Triviality of SK_0(Lambda) for Lambda an order in a group algebra over a $p$-adic field

Question

CR refers to Methods of Representation Theory by Charles Curtis and Irving Reiner.

Let $F$ be a finite extension of $\mathbb{Q}_p$ with valuation ring $\mathcal{O}_F$. Let $G$ be a finite group and let $A$ be the group algebra $F[G]$. Let $\Lambda$ be an $\mathcal{O}_F$-order in $A$. Let $K_0(\Lambda)$ (resp. $K_0(A)$) denote the Grothendieck group of the category of finitely generated projective left $\Lambda$-modules (resp. $A$-modules).

Let $SK_0(\Lambda)=\ker \varphi$ where $\varphi: K_0(\Lambda) \longrightarrow K_0(A)$ is the map given by $\varphi([M])=[F \otimes_{\mathcal{O}_F} M]$ (this definition is taken from CR vol 2, top of page 222.)

Is $SK_0(\Lambda)$ always trivial? I know that this is true in the following cases:

• $\Lambda=\mathcal{O}_{F}[G]$ - see CR vol 1, Theorem 32.1
• more generally, when $\Lambda$ satisfies the conditions of CR vol 1, Theorem 32.5
• $\Lambda$ is a maximal order - see CR vol 1, Theorem 26.24iii
• $\Lambda$ is commutative - see CR vol 1, Proposition 35.7

Can anyone provide (a reference to) a proof of the general case or counterexample?

Answer 1

No, the kernel of the map $\varphi: K_0(\Lambda)\longrightarrow K_0(A)$ is not necessarily trivial for all orders $\Lambda$ in $A$. In fact, it is only trivial for all orders in $A$ if $A$ is a direct sum of fields and skew fields.

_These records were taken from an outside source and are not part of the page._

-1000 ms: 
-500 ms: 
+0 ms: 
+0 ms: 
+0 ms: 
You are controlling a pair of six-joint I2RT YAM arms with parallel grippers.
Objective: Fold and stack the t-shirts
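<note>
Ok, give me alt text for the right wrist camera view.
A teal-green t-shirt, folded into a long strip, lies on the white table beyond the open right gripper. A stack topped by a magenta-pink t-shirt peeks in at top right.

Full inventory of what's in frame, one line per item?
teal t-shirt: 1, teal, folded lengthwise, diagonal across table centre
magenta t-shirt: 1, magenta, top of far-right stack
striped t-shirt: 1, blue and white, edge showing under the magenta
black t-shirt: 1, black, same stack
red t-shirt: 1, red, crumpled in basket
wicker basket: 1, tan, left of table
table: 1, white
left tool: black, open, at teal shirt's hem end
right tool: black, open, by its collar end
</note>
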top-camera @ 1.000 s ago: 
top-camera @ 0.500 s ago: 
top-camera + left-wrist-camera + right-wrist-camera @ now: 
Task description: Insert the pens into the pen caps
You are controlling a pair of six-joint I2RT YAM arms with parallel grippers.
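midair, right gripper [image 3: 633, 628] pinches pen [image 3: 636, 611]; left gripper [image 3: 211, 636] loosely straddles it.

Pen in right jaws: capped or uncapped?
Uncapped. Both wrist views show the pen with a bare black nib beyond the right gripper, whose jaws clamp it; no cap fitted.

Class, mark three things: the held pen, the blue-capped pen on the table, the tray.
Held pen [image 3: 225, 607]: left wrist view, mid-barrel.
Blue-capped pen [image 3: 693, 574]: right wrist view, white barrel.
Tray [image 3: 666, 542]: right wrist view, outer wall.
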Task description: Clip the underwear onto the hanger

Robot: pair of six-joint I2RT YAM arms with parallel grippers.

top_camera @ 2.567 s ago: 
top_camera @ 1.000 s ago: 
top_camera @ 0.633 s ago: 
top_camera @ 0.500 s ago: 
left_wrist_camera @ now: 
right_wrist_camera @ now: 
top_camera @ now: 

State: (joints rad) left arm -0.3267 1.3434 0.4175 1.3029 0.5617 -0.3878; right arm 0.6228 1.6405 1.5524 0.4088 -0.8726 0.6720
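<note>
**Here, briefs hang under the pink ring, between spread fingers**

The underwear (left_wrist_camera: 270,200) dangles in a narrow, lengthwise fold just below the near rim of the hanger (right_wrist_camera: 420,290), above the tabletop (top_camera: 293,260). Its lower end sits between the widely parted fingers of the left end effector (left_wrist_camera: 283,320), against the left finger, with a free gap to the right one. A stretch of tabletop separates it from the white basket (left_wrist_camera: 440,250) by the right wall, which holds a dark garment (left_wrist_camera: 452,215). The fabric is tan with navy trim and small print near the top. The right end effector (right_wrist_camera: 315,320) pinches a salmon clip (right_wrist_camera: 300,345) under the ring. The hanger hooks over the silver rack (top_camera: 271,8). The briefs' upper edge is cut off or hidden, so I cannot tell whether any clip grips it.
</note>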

Assume the Wedderburn decomposition of $A$ has the matrix algebra $M_n(D)$ as a simple component (with $n > 1$ and $D$ a skew field). Let $\Delta$ be the maximal order in $D$ and let $\Pi$ be its maximal ideal. Then define an order $$ \Lambda_1 := \left[ \begin{array}{ccccc} \Delta & \Pi & \Pi& \cdots & \Pi \newline \Delta & \Delta & \Pi & \cdots & \Pi \newline \vdots & \vdots & \ddots & & \vdots \newline \Delta &\Delta &\Delta &\cdots & \Delta \end{array}\right] \subset M_n(D) $$ Note that $\Lambda_1$ has $n$ non-isomorphic projective lattices (corresponding to the rows or, if you prefer left modules, the columns ). All of these become isomorphic to $D^{n}$ upon tensoring with the ground field. Thus the map $K_0(\Lambda_1)\cong \mathbb Z^n\longrightarrow K_0(A)\cong \mathbb Z$ has non-trivial kernel. Now if $A$ decomposes as $A \cong M_n(D)\oplus B$, then just choose an any order $\Lambda_2 \subset B$ and you get a counterexample $\Lambda=\Lambda_1\oplus \Lambda_2 \subset A$.

Note that the choice of $\Lambda_1$ above is arbitrary. Any order in $M_n(D)$ with at least two non-isomorphic projective modules would do the trick.